§ **Exercise brief**
Please give back the listing below word for word, without the images.

Segment Start: Exercise data

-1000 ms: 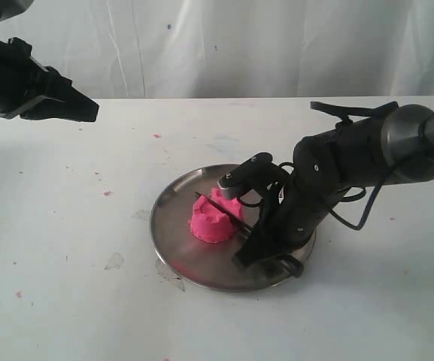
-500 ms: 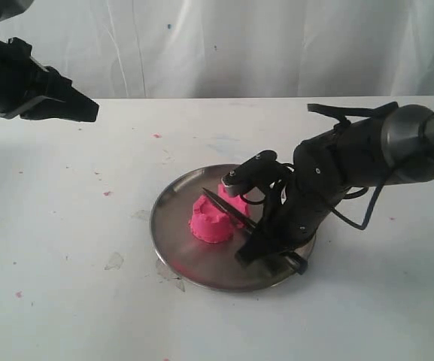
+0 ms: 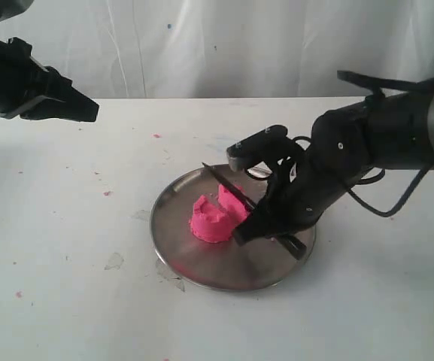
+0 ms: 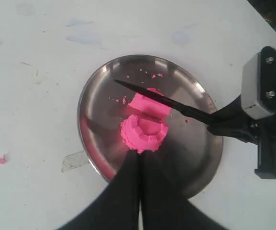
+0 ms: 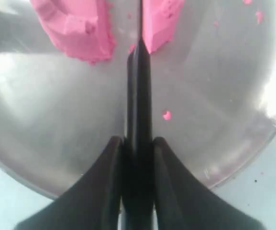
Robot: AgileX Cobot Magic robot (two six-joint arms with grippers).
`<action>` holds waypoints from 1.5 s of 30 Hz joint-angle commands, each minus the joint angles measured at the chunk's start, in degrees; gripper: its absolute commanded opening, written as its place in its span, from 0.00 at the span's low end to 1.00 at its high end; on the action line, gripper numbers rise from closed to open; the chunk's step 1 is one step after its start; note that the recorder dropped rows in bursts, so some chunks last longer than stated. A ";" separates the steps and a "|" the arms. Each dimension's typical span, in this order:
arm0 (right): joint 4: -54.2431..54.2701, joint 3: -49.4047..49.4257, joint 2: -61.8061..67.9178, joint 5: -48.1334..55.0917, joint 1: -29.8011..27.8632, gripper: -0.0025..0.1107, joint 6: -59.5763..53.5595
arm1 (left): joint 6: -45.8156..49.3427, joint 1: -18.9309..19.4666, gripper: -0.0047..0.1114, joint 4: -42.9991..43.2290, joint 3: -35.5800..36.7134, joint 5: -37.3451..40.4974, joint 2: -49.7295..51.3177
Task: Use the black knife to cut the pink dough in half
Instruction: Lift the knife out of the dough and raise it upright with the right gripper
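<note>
The pink dough lies in two pieces on the round steel plate (image 3: 173, 256): a larger dented lump (image 3: 210, 219) (image 4: 145, 133) (image 5: 75, 26) and a smaller wedge (image 3: 230, 197) (image 4: 150, 103) (image 5: 159, 19). My right gripper (image 3: 260, 217) (image 5: 138, 142) is shut on the handle of the black knife (image 3: 228, 184) (image 4: 166, 99) (image 5: 138, 72). The blade hangs tilted above the gap between the pieces, its tip pointing up and to the left. My left gripper (image 3: 85, 110) (image 4: 140, 155) hovers high at the far left, shut and holding nothing.
Tiny pink crumbs dot the plate (image 4: 87, 96) and the white table (image 3: 107, 193). A clear scrap of tape (image 3: 114, 261) lies left of the plate, another (image 3: 173, 278) at its front rim. A white curtain hangs behind the table.
My right arm has risen and drawn back to the right, lifting the knife out from between the two dough pieces. The left arm has stayed put.
</note>
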 commanded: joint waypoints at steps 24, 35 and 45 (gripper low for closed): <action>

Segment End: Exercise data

§ **Expected answer**
-1000 ms: 
-500 ms: 
+0 ms: 
+0 ms: 
+0 ms: 
Robot: AgileX Cobot Magic robot (two six-joint arms with grippers).
`<action>` holds waypoints from 1.5 s of 30 Hz joint-angle commands, each minus the joint angles measured at the chunk's start, in degrees; gripper: its absolute commanded opening, written as its place in its span, from 0.00 at the span's low end to 1.00 at its high end; on the action line, gripper numbers rise from closed to open; the chunk's step 1 is one step after its start; note that the recorder dropped rows in bursts, so some chunks last longer than stated. A ";" separates the steps and a "|" the arms. Each dimension's typical span, in this order:
arm0 (right): joint 4: -54.2431..54.2701, joint 3: -49.4047..49.4257, joint 2: -61.8061..67.9178, joint 5: -48.1334..55.0917, joint 1: -29.8011..27.8632, gripper: -0.0025..0.1107, joint 6: -59.5763..53.5595
arm1 (left): joint 6: -45.8156..49.3427, joint 1: -18.9309..19.4666, gripper: -0.0047..0.1114, joint 4: -42.9991..43.2290, joint 3: -35.5800..36.7134, joint 5: -37.3451..40.4974, joint 2: -49.7295..51.3177
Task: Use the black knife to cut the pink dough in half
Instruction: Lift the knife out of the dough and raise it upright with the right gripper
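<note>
The pink dough lies in two pieces on the round steel plate (image 3: 173, 256): a larger dented lump (image 3: 210, 219) (image 4: 145, 133) (image 5: 75, 26) and a smaller wedge (image 3: 230, 197) (image 4: 150, 103) (image 5: 159, 19). My right gripper (image 3: 260, 217) (image 5: 138, 142) is shut on the handle of the black knife (image 3: 228, 184) (image 4: 166, 99) (image 5: 138, 72). The blade hangs tilted above the gap between the pieces, its tip pointing up and to the left. My left gripper (image 3: 85, 110) (image 4: 140, 155) hovers high at the far left, shut and holding nothing.
Tiny pink crumbs dot the plate (image 4: 87, 96) and the white table (image 3: 107, 193). A clear scrap of tape (image 3: 114, 261) lies left of the plate, another (image 3: 173, 278) at its front rim. A white curtain hangs behind the table.
My right arm has risen and drawn back to the right, lifting the knife out from between the two dough pieces. The left arm has stayed put.
</note>
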 commanded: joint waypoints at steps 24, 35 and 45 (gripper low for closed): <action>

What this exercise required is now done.